> [WHAT IS REQUIRED]: Return all of the material, keeping each line exactly as it is.

> [INFORMATION PROVIDED]:
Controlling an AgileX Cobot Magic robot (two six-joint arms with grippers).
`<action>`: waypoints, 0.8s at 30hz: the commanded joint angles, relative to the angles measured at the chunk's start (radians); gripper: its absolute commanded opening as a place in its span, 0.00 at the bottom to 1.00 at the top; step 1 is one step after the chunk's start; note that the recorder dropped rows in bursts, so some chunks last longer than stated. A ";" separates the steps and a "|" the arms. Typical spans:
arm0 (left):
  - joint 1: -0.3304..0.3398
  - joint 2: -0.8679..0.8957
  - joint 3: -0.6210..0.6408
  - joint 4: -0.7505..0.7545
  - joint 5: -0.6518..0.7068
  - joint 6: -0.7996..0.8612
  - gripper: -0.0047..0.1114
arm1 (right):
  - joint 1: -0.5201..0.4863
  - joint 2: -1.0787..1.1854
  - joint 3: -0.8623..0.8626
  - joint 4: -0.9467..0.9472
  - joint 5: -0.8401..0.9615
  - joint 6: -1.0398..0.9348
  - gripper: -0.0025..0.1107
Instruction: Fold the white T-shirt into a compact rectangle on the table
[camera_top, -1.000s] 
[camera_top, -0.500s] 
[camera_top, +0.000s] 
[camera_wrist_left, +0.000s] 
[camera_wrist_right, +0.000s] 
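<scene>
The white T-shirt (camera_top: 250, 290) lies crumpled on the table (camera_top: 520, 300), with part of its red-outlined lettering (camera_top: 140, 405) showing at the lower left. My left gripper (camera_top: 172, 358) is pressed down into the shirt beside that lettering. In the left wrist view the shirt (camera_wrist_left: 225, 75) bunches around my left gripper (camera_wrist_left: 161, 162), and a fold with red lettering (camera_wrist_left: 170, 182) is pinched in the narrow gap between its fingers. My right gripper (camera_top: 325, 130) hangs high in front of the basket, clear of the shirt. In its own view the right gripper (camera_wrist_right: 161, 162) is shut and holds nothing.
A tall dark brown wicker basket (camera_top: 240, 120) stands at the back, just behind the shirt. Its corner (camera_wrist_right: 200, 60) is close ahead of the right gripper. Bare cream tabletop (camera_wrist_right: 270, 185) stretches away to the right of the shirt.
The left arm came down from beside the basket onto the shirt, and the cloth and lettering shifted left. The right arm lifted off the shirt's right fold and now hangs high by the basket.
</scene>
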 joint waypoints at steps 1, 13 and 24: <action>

> [COMPLETED EXERCISE]:
Controlling an AgileX Cobot Magic robot (two six-joint arms with grippers).
`<action>`: waypoints, 0.8s at 30hz: the commanded joint angles, relative to the angles measured at the chunk's start (radians); gripper: its absolute commanded opening as a place in its span, 0.00 at the bottom to 1.00 at the top; step 1 is one step after the chunk's start; note that the recorder dropped rows in bursts, so some chunks last longer than stated. A ";" separates the steps and a "|" the arms. Typical spans:
arm0 (left):
  - joint 1: -0.3304..0.3398
  - joint 2: -0.8679..0.8957
  - joint 3: -0.6210..0.6408
  - joint 4: -0.7505..0.7545
  - joint 5: -0.6518..0.7068
  - joint 6: -0.7996..0.8612
  - gripper: -0.0047..0.1114
arm1 (right):
  - joint 1: -0.5201..0.4863
  - joint 2: -1.0787..1.1854
  - joint 3: -0.8623..0.8626
  - joint 4: -0.9467..0.9472
  - joint 5: -0.8401..0.9615
  - joint 6: -1.0398..0.9348
  - gripper: -0.0025..0.1107
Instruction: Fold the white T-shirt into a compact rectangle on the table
[camera_top, -1.000s] 
[camera_top, -0.500s] 
[camera_top, +0.000s] 
[camera_wrist_left, +0.000s] 
[camera_wrist_right, +0.000s] 
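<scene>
The white T-shirt (camera_top: 250, 290) lies crumpled on the table (camera_top: 520, 300), with part of its red-outlined lettering (camera_top: 140, 405) showing at the lower left. My left gripper (camera_top: 172, 358) is pressed down into the shirt beside that lettering. In the left wrist view the shirt (camera_wrist_left: 225, 75) bunches around my left gripper (camera_wrist_left: 161, 162), and a fold with red lettering (camera_wrist_left: 170, 182) is pinched in the narrow gap between its fingers. My right gripper (camera_top: 325, 130) hangs high in front of the basket, clear of the shirt. In its own view the right gripper (camera_wrist_right: 161, 162) is shut and holds nothing.
A tall dark brown wicker basket (camera_top: 240, 120) stands at the back, just behind the shirt. Its corner (camera_wrist_right: 200, 60) is close ahead of the right gripper. Bare cream tabletop (camera_wrist_right: 270, 185) stretches away to the right of the shirt.
The left arm came down from beside the basket onto the shirt, and the cloth and lettering shifted left. The right arm lifted off the shirt's right fold and now hangs high by the basket.
</scene>
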 joint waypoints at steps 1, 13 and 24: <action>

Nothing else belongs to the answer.